→ TASK DESCRIPTION:
Nothing should differ. Repeat every record as written.

→ DATA IN THIS EXERCISE:
-- Opening Marker --
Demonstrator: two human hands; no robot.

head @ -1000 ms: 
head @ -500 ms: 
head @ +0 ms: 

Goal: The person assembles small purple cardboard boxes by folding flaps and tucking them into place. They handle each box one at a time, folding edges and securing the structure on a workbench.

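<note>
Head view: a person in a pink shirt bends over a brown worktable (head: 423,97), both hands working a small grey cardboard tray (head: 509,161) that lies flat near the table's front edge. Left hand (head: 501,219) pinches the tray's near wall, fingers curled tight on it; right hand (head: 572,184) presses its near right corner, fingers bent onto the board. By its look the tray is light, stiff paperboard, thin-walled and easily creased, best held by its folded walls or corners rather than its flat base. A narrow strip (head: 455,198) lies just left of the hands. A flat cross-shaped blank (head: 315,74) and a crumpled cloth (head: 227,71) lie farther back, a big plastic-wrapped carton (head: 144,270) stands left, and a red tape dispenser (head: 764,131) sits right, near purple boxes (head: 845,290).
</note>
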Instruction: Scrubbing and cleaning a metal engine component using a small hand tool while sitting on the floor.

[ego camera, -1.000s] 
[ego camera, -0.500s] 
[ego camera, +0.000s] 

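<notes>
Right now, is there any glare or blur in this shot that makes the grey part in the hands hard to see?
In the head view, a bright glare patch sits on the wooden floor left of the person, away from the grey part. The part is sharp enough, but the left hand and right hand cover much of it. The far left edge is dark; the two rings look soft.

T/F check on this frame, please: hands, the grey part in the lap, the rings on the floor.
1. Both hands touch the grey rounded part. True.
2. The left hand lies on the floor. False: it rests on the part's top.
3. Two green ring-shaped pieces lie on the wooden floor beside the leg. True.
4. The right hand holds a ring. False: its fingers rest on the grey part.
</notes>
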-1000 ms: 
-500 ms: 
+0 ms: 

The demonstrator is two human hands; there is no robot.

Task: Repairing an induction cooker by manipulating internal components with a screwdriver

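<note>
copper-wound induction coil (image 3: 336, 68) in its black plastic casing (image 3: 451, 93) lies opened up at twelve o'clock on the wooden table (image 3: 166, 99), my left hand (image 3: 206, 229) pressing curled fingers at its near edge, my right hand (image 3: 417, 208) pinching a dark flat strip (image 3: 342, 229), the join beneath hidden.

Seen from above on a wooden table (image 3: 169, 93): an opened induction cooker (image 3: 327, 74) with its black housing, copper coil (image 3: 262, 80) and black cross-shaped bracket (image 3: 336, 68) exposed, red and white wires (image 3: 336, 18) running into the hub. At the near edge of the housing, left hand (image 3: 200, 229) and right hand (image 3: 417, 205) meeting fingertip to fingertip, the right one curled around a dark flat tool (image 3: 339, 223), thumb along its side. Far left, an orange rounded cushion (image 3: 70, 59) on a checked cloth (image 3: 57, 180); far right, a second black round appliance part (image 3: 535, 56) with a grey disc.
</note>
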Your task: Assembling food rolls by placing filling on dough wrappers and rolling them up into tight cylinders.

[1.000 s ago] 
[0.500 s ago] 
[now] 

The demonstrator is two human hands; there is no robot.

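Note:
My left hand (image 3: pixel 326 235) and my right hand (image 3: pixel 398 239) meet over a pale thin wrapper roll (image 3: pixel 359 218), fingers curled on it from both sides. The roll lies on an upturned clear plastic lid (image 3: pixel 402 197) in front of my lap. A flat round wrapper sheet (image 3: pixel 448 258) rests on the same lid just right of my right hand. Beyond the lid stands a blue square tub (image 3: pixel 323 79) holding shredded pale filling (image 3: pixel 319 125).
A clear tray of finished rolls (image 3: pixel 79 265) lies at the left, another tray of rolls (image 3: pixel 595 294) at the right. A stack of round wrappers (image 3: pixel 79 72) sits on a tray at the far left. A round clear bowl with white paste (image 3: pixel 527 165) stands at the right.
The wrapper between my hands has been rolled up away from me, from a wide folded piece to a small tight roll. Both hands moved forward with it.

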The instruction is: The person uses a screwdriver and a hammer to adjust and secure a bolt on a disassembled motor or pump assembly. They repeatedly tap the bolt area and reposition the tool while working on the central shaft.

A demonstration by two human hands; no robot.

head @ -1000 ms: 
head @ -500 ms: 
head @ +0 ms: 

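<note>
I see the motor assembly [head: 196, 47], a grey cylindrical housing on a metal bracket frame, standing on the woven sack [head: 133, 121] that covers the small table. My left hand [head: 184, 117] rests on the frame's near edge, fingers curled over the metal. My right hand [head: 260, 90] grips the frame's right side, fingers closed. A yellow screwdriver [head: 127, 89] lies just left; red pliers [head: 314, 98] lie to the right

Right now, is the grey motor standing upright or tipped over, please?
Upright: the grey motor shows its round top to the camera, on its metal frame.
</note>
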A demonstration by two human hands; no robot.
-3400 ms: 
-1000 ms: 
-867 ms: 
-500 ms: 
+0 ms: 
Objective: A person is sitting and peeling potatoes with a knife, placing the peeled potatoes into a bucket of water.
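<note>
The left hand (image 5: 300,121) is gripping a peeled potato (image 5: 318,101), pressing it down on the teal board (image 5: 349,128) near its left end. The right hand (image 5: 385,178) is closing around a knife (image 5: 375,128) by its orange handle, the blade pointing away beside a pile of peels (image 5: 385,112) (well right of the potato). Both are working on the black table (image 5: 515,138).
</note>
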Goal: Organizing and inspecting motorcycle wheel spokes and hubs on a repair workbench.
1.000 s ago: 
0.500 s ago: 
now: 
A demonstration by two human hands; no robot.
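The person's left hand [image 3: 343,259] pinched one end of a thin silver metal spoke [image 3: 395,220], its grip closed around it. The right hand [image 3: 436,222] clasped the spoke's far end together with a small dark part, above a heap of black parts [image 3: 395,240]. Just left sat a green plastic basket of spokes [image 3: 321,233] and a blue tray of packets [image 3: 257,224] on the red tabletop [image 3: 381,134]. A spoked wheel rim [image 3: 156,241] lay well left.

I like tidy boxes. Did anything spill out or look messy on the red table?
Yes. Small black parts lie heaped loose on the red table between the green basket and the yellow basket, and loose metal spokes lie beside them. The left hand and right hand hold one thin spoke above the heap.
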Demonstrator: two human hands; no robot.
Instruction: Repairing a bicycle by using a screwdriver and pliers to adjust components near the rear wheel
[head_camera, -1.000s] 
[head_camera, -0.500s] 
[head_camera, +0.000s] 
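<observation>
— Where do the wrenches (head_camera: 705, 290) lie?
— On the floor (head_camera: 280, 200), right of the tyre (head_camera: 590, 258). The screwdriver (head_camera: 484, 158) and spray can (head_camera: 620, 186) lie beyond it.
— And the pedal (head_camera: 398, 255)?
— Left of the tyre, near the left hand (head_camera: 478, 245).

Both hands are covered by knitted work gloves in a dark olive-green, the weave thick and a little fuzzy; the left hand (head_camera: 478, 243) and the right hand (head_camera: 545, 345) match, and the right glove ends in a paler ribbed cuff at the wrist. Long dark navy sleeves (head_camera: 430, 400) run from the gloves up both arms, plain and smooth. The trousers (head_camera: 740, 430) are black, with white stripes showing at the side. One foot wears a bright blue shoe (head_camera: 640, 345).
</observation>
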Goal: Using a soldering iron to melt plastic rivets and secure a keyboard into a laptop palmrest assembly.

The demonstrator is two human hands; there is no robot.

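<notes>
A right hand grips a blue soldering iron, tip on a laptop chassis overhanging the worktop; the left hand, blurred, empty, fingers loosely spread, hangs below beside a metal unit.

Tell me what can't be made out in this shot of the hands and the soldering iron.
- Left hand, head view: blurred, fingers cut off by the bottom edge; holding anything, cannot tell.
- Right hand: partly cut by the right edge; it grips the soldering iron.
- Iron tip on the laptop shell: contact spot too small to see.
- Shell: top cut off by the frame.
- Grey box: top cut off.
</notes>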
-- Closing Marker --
→ EXERCISE OUTPUT:
Demonstrator: two human hands; no robot.

head @ -1000 ms: 
head @ -500 ms: 
head @ +0 ms: 

Goal: The person assembles small purple cardboard boxes by folding flaps and tucking them into place. They handle each box one at a time, folding edges and securing the structure on a workbench.

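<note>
Head view: a person in a pink shirt bends over a brown worktable (head: 423,97), both hands working a small grey cardboard tray (head: 509,161) that lies flat near the table's front edge. Left hand (head: 501,219) pinches the tray's near wall, fingers curled tight on it; right hand (head: 572,184) presses its near right corner, fingers bent onto the board. By its look the tray is light, stiff paperboard, thin-walled and easily creased, best held by its folded walls or corners rather than its flat base. A narrow strip (head: 455,198) lies just left of the hands. A flat cross-shaped blank (head: 315,74) and a crumpled cloth (head: 227,71) lie farther back, a big plastic-wrapped carton (head: 144,270) stands left, and a red tape dispenser (head: 764,131) sits right, near purple boxes (head: 845,290).
</note>
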Instruction: Scrubbing and cleaning a metal engine component using a small hand tool while sitting on the floor.

[ego camera, -1.000s] 
[ego camera, -0.500s] 
[ego camera, +0.000s] 

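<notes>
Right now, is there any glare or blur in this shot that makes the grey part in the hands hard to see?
In the head view, a bright glare patch sits on the wooden floor left of the person, away from the grey part. The part is sharp enough, but the left hand and right hand cover much of it. The far left edge is dark; the two rings look soft.

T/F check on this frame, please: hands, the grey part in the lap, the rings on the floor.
1. Both hands touch the grey rounded part. True.
2. The left hand lies on the floor. False: it rests on the part's top.
3. Two green ring-shaped pieces lie on the wooden floor beside the leg. True.
4. The right hand holds a ring. False: its fingers rest on the grey part.
</notes>
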-1000 ms: 
-500 ms: 
+0 ms: 

The demonstrator is two human hands; there is no robot.

Task: Repairing an induction cooker by manipulating internal components with a screwdriver

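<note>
copper-wound induction coil (image 3: 336, 68) in its black plastic casing (image 3: 451, 93) lies opened up at twelve o'clock on the wooden table (image 3: 166, 99), my left hand (image 3: 206, 229) pressing curled fingers at its near edge, my right hand (image 3: 417, 208) pinching a dark flat strip (image 3: 342, 229), the join beneath hidden.

Seen from above on a wooden table (image 3: 169, 93): an opened induction cooker (image 3: 327, 74) with its black housing, copper coil (image 3: 262, 80) and black cross-shaped bracket (image 3: 336, 68) exposed, red and white wires (image 3: 336, 18) running into the hub. At the near edge of the housing, left hand (image 3: 200, 229) and right hand (image 3: 417, 205) meeting fingertip to fingertip, the right one curled around a dark flat tool (image 3: 339, 223), thumb along its side. Far left, an orange rounded cushion (image 3: 70, 59) on a checked cloth (image 3: 57, 180); far right, a second black round appliance part (image 3: 535, 56) with a grey disc.
</note>
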Your task: Assembling food rolls by placing filling on dough wrappers and rolling them up into tight cylinders.

[1.000 s ago] 
[0.500 s ago] 
[now] 

The demonstrator is two human hands; there is no robot.

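Note:
My left hand (image 3: pixel 326 235) and my right hand (image 3: pixel 398 239) meet over a pale thin wrapper roll (image 3: pixel 359 218), fingers curled on it from both sides. The roll lies on an upturned clear plastic lid (image 3: pixel 402 197) in front of my lap. A flat round wrapper sheet (image 3: pixel 448 258) rests on the same lid just right of my right hand. Beyond the lid stands a blue square tub (image 3: pixel 323 79) holding shredded pale filling (image 3: pixel 319 125).
A clear tray of finished rolls (image 3: pixel 79 265) lies at the left, another tray of rolls (image 3: pixel 595 294) at the right. A stack of round wrappers (image 3: pixel 79 72) sits on a tray at the far left. A round clear bowl with white paste (image 3: pixel 527 165) stands at the right.
The wrapper between my hands has been rolled up away from me, from a wide folded piece to a small tight roll. Both hands moved forward with it.
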
The instruction is: The person uses a screwdriver and a hammer to adjust and secure a bolt on a disassembled motor or pump assembly. They repeatedly tap the bolt area and reposition the tool while working on the central shaft.

A demonstration by two human hands; no robot.

head @ -1000 ms: 
head @ -500 ms: 
head @ +0 ms: 

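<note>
I see the motor assembly [head: 196, 47], a grey cylindrical housing on a metal bracket frame, standing on the woven sack [head: 133, 121] that covers the small table. My left hand [head: 184, 117] rests on the frame's near edge, fingers curled over the metal. My right hand [head: 260, 90] grips the frame's right side, fingers closed. A yellow screwdriver [head: 127, 89] lies just left; red pliers [head: 314, 98] lie to the right

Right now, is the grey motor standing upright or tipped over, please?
Upright: the grey motor shows its round top to the camera, on its metal frame.
</note>
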A demonstration by two human hands; no robot.
-3400 ms: 
-1000 ms: 
-867 ms: 
-500 ms: 
+0 ms: 
Objective: A person is sitting and peeling potatoes with a knife, placing the peeled potatoes into a bucket of water.
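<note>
The left hand (image 5: 300,121) is gripping a peeled potato (image 5: 318,101), pressing it down on the teal board (image 5: 349,128) near its left end. The right hand (image 5: 385,178) is closing around a knife (image 5: 375,128) by its orange handle, the blade pointing away beside a pile of peels (image 5: 385,112) (well right of the potato). Both are working on the black table (image 5: 515,138).
</note>
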Goal: Organizing and inspecting motorcycle wheel spokes and hubs on a repair workbench.
1.000 s ago: 
0.500 s ago: 
now: 
A demonstration by two human hands; no robot.
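The person's left hand [image 3: 343,259] pinched one end of a thin silver metal spoke [image 3: 395,220], its grip closed around it. The right hand [image 3: 436,222] clasped the spoke's far end together with a small dark part, above a heap of black parts [image 3: 395,240]. Just left sat a green plastic basket of spokes [image 3: 321,233] and a blue tray of packets [image 3: 257,224] on the red tabletop [image 3: 381,134]. A spoked wheel rim [image 3: 156,241] lay well left.

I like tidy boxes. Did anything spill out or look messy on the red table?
Yes. Small black parts lie heaped loose on the red table between the green basket and the yellow basket, and loose metal spokes lie beside them. The left hand and right hand hold one thin spoke above the heap.
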Demonstrator: two human hands; no robot.
Instruction: Repairing a bicycle by using a screwdriver and pliers to adjust components near the rear wheel
[head_camera, -1.000s] 
[head_camera, -0.500s] 
[head_camera, +0.000s] 
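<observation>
— Where do the wrenches (head_camera: 705, 290) lie?
— On the floor (head_camera: 280, 200), right of the tyre (head_camera: 590, 258). The screwdriver (head_camera: 484, 158) and spray can (head_camera: 620, 186) lie beyond it.
— And the pedal (head_camera: 398, 255)?
— Left of the tyre, near the left hand (head_camera: 478, 245).

Both hands are covered by knitted work gloves in a dark olive-green, the weave thick and a little fuzzy; the left hand (head_camera: 478, 243) and the right hand (head_camera: 545, 345) match, and the right glove ends in a paler ribbed cuff at the wrist. Long dark navy sleeves (head_camera: 430, 400) run from the gloves up both arms, plain and smooth. The trousers (head_camera: 740, 430) are black, with white stripes showing at the side. One foot wears a bright blue shoe (head_camera: 640, 345).
</observation>
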Goal: Using a soldering iron to melt plastic rivets and secure a keyboard into a laptop palmrest assembly.

The demonstrator is two human hands; there is no robot.

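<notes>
A right hand grips a blue soldering iron, tip on a laptop chassis overhanging the worktop; the left hand, blurred, empty, fingers loosely spread, hangs below beside a metal unit.

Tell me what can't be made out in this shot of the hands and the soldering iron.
- Left hand, head view: blurred, fingers cut off by the bottom edge; holding anything, cannot tell.
- Right hand: partly cut by the right edge; it grips the soldering iron.
- Iron tip on the laptop shell: contact spot too small to see.
- Shell: top cut off by the frame.
- Grey box: top cut off.
</notes>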

The answer requires nothing more.